Viele der Interventionen im Kindesalter, wie Krankengymnastik, Verhaltenstraining, Ergotherapie, Diäten sind nicht medikamentös und können kaum in Plazebo kontrollierten Studien mit Verblindung geprüft werden. In einer kürzlich veröffentlichten Metaanalyse konnten wurde gezeigt, dass z. B. spezifische Trainingsprogramme zur Verbesserung kognitiver Leistungen immer nur dann effektiv waren, wenn in der Kontrollgruppe keine Therapie erfolgte. Erhielt die Kontrollgruppe eine Plazebotherapie waren keine Effekte mehr erkennbar [6]. Sind deshalb diese Trainingsprogramme deshalb obsolet? Ohne Zweifel sind sie wirksam – auch wenn Zuwendung anderer Art wahrscheinlich genau so effektiv ist.

Der Beitrag von Wirth et al. liefert noch eine weitere wichtige Erkenntnis: Die Effekte der Fruk­tose reduzierten Diät waren völlig unabhängig ­davon, ob eine Fruktose Malabsorption vorliegt oder nicht. Eine wesentliche Stärke der Arbeit: dies wurde erst dann untersucht, als die klinische Beurteilung der Intervention schon abgeschlossen war: Verzerrung der Ergebnisse durch Erwartungshaltung bei bekannter Fruktose Malabsorption wurde so ausgeschlossen. So führt die Arbeit das Paradigma „Kein Versuch mit einer Fruktose armen Diät ohne vorherigen Nachweis einer Fruktose Malabsorption“ ad absurdum: Der Effekt der Intervention ist völlig unabhängig vom Ergebnis des diagnostischen Standards für Fruktose Malabsorption.

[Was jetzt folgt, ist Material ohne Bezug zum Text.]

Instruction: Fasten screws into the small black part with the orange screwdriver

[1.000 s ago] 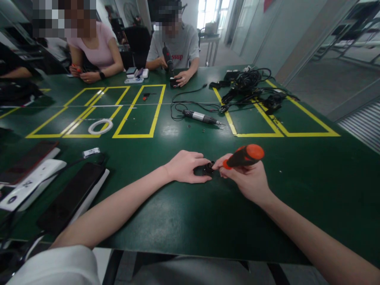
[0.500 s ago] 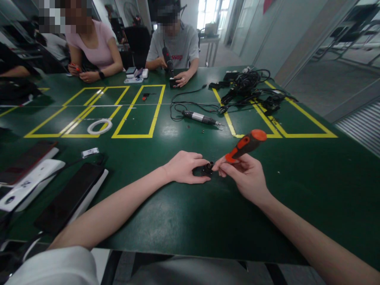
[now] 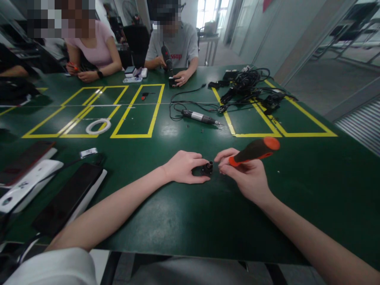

Fazit: Bei Kindern mit idiopathischen Bauchschmerzen ist ein Therapieversuch mit Fruktose reduzierter Diät gerechtfertigt – auf einen Fruktose Belastungstest kann sicher verzichtet werden: „Hauptsache mir wird geholfen“. Es gibt nun eine Menge von Interventionen im Kindesalter, bei denen eine Sicherung der Therapieeffekte durch randomisierte, Plazebo kontrollierte Studien nicht möglich ist. Bei Interventionen ohne potentielle Nebenwirkungen kann man damit leben – auch aus Patientensicht. Risiken einer zeitlich befristeten Fruktose armen Diät scheinen gering zu sein. Wenn nun aber hieraus das Diagnose Stigma „Fruktose Malabsorption“ wird und deshalb langfristig Obst und Gemüse gemieden werden, sind Nebenwirkungen jedoch keinesfalls auszuschließen.

Nur in einer 3-armigen Studie zur Fruktose reduzierten Diät bei idiopathischen Bauchschmerzen mit Fruktose reduzierter Diät, Nonsense Diät und Beobachtung ohne Diät können Plazeboeffekte sicher erkannt werden. Die wissenschaftliche Neugier und der Enthusiasmus von Kollegen wie Stefan Wirth braucht ein Programm zur Finanzierung solcher Studien. Eine Ausschreibung für kontrollierte Studien zur Evaluation von Interventionen auch für nicht „vitale“ Indikationen im Kindesalter ist überfällig.